[[ Material provided, beginning ]]
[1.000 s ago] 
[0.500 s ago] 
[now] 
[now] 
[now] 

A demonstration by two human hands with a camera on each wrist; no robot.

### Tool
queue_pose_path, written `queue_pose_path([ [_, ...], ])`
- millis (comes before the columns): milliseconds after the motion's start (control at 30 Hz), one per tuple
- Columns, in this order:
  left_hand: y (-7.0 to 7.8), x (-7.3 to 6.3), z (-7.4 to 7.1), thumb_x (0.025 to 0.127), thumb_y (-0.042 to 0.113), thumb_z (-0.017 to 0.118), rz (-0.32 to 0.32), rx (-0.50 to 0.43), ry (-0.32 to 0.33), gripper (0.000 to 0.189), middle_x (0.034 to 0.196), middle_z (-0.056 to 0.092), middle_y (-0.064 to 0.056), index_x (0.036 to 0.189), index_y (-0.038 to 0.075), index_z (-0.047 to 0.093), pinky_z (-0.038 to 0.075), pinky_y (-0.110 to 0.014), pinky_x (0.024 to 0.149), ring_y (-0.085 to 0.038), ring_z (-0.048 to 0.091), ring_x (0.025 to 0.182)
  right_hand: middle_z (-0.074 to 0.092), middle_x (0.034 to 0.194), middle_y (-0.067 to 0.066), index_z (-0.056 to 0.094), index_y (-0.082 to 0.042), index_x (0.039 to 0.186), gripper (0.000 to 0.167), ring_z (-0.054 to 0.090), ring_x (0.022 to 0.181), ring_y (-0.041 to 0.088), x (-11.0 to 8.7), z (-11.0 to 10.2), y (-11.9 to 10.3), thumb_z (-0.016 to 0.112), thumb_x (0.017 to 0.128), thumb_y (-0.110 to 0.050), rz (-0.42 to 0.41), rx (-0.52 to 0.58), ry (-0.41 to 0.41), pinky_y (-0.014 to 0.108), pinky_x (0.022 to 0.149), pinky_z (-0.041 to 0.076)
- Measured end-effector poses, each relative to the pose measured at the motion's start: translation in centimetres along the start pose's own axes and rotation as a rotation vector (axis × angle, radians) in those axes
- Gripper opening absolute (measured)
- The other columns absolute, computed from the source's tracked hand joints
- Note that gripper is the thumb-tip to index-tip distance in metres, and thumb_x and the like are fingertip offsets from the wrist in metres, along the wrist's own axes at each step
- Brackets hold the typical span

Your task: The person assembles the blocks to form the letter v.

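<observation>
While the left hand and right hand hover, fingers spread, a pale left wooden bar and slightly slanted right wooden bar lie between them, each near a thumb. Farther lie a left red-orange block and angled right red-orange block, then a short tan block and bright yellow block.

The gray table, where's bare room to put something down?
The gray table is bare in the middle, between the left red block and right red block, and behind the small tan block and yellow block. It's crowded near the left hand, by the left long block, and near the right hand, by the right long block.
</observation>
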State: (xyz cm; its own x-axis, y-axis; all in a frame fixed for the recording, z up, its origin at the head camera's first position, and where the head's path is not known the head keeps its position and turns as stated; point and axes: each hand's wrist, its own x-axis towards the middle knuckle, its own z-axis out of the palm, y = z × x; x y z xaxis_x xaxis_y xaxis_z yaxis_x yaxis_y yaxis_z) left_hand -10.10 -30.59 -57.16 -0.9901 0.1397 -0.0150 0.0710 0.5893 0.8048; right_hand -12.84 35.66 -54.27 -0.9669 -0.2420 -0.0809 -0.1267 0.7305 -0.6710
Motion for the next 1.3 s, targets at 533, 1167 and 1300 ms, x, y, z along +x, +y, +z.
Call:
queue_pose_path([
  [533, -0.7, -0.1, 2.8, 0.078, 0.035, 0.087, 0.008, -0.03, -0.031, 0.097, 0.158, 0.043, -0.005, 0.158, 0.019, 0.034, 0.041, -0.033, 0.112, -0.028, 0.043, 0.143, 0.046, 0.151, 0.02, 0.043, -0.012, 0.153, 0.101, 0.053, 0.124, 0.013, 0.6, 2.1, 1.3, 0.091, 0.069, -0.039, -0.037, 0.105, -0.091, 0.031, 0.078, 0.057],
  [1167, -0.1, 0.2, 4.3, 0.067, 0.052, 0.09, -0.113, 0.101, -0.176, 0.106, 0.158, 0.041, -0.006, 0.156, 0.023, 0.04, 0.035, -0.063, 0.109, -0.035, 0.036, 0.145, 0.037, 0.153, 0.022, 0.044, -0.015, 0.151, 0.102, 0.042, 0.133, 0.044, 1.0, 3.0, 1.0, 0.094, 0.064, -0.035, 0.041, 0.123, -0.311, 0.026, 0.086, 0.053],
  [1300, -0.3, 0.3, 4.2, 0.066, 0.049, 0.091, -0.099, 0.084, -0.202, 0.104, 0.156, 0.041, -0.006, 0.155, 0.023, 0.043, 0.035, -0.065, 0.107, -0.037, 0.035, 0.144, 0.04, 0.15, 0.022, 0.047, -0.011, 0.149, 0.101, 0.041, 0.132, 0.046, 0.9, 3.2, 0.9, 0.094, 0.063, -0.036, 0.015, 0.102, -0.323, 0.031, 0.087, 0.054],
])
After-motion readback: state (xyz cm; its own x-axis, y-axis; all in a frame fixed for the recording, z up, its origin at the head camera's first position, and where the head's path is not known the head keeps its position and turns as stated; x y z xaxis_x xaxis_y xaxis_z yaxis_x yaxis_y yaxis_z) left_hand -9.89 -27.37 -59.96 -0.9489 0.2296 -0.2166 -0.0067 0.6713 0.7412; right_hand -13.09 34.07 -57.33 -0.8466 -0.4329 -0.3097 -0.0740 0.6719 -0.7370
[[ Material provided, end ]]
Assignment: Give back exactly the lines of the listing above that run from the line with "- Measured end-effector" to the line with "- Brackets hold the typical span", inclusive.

Task solution:
- Measured end-effector poses, each relative to the pose measured at the motion's start: translation in centimetres along the start pose's own axes and rotation as a rotation vector (axis × angle, radians) in those axes
- Gripper opening absolute (measured)
- The other columns absolute, computed from the source's tracked hand joints
- Note that gripper is the thumb-tip to index-tip distance in metres, and thumb_x and the like are fingertip offsets from the wrist in metres, along the wrist's own axes at each step
- Brackets hold the typical span

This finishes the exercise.